WORK INSTRUCTIONS
Of the entries below, return only those lines from the line with "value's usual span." to the line with "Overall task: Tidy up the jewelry", exactly, both included.
▼
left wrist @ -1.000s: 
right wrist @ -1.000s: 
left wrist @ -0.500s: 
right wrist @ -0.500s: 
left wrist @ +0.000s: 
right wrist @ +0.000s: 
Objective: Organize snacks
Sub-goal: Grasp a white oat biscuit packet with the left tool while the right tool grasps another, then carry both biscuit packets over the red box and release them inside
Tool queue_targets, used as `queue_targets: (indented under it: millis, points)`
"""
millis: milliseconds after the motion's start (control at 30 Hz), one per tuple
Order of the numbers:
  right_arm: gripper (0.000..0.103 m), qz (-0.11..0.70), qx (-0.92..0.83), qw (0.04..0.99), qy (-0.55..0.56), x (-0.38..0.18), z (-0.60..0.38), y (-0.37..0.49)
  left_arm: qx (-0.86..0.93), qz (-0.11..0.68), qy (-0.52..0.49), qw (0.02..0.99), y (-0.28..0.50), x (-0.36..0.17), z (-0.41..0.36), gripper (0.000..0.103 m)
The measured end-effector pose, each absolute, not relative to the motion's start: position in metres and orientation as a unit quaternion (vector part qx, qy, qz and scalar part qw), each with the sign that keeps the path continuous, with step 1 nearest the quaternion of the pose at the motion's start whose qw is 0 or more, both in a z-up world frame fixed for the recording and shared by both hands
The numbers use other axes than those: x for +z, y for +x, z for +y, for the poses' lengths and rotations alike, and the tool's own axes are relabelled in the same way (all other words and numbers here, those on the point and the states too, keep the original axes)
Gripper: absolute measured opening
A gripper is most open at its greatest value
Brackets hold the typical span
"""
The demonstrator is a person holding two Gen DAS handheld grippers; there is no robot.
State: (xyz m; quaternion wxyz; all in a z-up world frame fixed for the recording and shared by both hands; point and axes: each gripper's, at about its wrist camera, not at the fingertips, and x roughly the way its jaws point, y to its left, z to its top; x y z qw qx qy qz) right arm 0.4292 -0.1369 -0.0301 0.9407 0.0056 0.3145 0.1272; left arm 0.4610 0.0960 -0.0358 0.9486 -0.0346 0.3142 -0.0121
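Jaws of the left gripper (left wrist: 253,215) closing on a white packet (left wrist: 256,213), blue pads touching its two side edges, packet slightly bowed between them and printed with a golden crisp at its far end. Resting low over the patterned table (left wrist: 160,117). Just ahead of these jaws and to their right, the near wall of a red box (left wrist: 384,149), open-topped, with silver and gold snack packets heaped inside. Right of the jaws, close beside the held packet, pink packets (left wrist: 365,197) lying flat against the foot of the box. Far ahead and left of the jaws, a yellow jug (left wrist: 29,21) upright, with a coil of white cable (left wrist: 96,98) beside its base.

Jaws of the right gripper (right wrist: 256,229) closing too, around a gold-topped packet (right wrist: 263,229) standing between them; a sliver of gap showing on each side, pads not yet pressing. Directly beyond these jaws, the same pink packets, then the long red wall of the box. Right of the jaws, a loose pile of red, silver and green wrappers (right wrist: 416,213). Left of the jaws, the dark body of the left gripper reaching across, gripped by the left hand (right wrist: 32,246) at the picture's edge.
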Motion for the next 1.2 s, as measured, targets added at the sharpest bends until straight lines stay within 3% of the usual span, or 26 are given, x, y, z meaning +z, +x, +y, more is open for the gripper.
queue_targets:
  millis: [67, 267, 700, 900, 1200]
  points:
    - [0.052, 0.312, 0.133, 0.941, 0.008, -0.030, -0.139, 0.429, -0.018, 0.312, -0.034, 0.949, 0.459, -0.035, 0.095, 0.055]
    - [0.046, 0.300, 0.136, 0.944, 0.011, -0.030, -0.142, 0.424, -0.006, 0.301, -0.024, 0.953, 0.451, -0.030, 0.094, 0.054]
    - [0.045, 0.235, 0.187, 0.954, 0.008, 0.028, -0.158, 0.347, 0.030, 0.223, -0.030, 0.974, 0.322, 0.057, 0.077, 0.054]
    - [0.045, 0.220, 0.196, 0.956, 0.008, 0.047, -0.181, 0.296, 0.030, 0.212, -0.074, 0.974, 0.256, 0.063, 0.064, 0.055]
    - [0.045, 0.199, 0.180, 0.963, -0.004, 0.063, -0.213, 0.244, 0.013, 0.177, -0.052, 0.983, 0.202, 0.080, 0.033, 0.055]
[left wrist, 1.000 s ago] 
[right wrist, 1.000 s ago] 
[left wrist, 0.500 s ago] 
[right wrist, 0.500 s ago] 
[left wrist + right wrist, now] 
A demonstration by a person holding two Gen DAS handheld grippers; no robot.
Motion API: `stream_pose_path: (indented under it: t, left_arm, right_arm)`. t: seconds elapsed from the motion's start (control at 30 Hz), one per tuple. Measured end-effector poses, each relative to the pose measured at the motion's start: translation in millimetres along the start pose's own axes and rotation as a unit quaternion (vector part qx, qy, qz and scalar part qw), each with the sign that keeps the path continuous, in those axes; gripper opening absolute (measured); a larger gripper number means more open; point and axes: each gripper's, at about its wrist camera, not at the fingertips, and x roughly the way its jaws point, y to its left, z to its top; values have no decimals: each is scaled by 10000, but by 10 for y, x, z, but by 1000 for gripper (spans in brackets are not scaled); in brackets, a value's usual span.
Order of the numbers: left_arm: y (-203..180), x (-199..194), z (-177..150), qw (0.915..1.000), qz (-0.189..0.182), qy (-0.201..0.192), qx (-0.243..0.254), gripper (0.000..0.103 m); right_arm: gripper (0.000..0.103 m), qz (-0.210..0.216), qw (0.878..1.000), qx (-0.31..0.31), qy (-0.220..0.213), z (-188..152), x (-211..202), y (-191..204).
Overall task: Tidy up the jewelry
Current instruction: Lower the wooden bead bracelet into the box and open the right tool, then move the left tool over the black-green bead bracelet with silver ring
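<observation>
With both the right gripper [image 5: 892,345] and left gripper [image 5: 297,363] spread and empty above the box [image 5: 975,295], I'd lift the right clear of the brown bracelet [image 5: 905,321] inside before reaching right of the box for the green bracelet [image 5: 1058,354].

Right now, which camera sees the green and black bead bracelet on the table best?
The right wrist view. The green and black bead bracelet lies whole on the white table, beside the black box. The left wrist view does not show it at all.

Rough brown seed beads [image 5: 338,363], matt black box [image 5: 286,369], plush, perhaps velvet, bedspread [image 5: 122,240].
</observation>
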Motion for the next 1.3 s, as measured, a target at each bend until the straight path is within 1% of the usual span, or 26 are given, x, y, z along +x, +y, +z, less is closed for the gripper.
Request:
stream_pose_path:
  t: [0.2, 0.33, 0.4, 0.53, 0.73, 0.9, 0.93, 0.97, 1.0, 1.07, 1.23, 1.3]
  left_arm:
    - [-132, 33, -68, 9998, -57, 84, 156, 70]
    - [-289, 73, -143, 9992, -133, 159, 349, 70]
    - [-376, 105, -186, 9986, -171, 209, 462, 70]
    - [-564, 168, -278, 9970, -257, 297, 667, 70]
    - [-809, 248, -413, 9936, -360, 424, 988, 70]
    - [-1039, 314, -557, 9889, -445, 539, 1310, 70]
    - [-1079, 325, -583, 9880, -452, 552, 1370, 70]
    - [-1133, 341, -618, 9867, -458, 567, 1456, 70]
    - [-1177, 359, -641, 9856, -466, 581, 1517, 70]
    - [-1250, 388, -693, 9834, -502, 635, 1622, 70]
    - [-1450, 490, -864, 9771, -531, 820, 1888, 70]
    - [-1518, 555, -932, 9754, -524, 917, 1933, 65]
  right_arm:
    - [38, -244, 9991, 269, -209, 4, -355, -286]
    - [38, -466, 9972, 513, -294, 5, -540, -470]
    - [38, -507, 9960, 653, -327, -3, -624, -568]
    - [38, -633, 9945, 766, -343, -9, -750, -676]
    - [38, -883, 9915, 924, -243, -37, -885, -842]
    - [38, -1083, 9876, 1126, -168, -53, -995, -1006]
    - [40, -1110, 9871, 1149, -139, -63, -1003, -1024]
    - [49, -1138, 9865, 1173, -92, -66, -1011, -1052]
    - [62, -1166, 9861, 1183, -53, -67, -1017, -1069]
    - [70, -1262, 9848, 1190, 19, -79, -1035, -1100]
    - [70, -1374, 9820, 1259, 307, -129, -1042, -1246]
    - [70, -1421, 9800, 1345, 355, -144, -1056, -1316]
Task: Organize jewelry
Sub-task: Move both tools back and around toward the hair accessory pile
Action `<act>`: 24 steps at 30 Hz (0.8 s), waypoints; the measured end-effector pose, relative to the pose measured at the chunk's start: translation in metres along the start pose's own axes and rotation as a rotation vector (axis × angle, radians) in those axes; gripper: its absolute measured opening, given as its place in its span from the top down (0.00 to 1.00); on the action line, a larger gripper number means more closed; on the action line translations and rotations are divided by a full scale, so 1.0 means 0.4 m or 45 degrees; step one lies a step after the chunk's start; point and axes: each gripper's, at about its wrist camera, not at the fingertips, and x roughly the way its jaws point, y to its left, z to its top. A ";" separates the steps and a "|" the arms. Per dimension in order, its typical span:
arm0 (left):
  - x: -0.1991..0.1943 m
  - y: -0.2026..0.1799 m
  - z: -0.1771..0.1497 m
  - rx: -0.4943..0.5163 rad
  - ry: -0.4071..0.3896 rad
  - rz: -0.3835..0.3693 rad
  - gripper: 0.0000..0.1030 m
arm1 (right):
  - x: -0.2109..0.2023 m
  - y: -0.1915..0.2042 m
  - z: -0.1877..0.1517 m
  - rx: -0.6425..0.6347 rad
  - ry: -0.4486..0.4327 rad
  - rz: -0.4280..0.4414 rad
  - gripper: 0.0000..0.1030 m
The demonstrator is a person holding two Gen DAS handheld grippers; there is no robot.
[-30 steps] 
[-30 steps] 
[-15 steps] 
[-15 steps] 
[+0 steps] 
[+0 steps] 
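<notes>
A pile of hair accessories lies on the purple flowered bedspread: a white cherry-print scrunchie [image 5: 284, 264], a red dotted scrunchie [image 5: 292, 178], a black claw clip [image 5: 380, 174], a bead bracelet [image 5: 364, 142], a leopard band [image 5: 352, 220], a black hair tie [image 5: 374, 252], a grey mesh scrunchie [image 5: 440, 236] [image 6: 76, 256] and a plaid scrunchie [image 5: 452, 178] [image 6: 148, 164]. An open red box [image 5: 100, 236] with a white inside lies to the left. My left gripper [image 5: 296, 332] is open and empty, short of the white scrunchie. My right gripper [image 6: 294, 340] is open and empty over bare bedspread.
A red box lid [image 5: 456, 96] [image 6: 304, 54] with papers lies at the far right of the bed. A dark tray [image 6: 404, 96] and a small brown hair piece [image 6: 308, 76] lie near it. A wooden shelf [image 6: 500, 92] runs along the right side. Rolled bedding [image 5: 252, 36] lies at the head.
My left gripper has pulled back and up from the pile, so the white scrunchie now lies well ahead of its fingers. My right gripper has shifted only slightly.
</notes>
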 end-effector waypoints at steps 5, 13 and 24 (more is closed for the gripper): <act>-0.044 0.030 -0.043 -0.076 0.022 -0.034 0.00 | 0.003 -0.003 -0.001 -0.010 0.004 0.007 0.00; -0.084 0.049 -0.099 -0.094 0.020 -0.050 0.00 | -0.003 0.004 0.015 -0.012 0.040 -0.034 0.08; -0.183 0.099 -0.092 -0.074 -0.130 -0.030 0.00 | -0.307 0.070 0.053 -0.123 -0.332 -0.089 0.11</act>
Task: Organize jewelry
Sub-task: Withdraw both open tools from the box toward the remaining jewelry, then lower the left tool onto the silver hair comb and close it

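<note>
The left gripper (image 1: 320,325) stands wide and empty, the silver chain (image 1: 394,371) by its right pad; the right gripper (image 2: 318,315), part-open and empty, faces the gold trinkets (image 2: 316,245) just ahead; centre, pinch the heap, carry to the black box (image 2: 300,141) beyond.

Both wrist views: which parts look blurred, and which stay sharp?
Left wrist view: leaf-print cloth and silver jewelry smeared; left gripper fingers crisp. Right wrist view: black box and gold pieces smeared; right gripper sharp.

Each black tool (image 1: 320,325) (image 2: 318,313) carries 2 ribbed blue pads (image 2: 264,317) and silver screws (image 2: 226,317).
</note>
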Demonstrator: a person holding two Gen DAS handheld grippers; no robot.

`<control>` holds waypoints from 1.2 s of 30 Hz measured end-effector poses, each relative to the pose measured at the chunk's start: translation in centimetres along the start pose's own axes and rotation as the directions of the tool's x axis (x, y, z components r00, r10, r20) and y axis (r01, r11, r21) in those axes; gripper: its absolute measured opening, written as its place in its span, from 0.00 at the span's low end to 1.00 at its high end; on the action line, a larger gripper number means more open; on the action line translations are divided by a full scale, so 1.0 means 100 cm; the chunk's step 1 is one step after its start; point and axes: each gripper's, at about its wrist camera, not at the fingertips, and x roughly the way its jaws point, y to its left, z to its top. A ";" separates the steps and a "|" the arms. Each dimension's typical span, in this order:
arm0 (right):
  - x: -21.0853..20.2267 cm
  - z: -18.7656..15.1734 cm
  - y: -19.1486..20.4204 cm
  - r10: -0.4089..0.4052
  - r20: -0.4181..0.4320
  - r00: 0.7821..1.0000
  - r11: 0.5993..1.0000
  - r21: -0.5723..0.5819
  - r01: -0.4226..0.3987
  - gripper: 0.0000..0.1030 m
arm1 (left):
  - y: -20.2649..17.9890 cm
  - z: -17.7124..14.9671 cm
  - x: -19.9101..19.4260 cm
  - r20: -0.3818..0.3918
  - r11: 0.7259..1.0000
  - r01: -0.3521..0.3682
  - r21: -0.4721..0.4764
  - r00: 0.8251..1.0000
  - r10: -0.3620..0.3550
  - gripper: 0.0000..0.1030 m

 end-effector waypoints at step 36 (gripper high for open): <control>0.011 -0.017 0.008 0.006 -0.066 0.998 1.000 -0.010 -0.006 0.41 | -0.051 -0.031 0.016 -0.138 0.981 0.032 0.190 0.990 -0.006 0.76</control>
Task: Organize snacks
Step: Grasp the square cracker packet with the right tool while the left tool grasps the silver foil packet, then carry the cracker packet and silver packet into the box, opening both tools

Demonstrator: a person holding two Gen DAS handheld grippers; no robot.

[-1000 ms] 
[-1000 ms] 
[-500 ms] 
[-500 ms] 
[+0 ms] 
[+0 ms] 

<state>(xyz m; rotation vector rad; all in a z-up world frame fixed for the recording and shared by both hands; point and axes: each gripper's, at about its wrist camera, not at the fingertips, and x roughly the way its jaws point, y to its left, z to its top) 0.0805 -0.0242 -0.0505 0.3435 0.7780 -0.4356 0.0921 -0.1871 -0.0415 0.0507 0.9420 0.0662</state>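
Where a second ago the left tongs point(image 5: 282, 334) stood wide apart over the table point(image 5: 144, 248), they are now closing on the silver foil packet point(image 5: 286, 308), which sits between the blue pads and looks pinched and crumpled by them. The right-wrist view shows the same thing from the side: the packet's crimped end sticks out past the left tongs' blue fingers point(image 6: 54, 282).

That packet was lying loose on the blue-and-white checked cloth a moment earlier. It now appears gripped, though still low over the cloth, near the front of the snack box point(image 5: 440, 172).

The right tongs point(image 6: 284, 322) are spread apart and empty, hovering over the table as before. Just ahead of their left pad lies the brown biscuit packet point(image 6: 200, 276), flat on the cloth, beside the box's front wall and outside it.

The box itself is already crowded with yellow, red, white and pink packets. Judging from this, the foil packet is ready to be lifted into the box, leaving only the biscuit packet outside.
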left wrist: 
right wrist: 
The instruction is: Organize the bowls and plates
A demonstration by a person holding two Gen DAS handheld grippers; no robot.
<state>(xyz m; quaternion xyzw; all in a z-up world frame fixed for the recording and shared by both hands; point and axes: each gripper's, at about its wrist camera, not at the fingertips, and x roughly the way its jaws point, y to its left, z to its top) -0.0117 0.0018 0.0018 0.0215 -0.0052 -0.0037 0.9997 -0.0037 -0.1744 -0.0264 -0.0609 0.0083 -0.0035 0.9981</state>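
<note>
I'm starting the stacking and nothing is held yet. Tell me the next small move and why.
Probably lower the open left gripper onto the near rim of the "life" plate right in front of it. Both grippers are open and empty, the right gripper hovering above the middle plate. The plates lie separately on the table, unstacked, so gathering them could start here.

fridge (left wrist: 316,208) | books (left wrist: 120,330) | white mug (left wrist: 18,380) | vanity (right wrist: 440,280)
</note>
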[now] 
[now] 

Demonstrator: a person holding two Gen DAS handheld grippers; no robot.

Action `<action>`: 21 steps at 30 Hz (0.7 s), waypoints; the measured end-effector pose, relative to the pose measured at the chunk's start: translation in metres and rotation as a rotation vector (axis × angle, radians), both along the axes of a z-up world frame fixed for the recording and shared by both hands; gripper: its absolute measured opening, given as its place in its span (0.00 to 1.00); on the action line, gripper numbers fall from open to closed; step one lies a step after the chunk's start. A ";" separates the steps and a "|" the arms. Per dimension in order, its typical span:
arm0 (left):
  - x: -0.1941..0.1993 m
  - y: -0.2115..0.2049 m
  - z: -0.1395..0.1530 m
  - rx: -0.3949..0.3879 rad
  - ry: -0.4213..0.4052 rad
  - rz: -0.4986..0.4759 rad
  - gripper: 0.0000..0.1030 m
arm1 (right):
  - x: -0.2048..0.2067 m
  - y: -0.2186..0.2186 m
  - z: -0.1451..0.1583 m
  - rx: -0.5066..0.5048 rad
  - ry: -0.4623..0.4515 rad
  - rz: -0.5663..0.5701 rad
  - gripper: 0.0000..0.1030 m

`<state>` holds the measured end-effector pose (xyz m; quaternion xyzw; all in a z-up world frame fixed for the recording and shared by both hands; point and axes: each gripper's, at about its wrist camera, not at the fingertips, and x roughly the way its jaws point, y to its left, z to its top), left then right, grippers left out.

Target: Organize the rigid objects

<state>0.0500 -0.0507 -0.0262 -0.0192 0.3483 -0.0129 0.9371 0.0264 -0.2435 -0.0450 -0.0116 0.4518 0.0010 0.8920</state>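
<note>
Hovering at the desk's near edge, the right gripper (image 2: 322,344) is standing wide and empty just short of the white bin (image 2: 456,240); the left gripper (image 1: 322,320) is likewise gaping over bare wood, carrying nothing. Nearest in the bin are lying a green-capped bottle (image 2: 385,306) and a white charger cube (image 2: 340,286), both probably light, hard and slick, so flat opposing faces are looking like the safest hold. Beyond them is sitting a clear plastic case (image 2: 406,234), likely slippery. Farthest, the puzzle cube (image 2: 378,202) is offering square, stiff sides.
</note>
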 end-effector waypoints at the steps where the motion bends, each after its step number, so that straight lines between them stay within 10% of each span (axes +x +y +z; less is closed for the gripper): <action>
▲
YOUR SOLUTION
Motion API: `stream_pose_path: (indented under it: t, left_arm, right_arm)`. t: seconds elapsed from the motion's start (control at 30 Hz), one per tuple. Measured end-effector poses, each relative to the pose measured at the motion's start: translation in millimetres along the start pose's own axes and rotation as a unit quaternion (vector part qx, qy, qz and scalar part qw), each with the sign that keeps the path continuous, in those axes; gripper opening absolute (measured); a larger gripper number means more open; point and axes: each gripper's, at about its wrist camera, not at the fingertips, and x roughly the way its jaws point, y to its left, z to its top; values have no decimals: each is scaled by 10000, but by 10 for y, x, z, but by 1000 for gripper (spans in brackets are not scaled); in brackets, a value's usual span.
Order of the numbers: left_arm: y (-203..180), x (-199..194), z (-177..150), qw (0.915..1.000), qz (-0.189..0.182), qy (-0.201..0.192), qx (-0.243..0.254), gripper (0.000..0.103 m); right_arm: gripper (0.000..0.103 m), qz (-0.210..0.216), qw (0.878..1.000), qx (-0.31..0.31), qy (-0.220..0.213), z (-188..152), x (-211..202), y (-191..204).
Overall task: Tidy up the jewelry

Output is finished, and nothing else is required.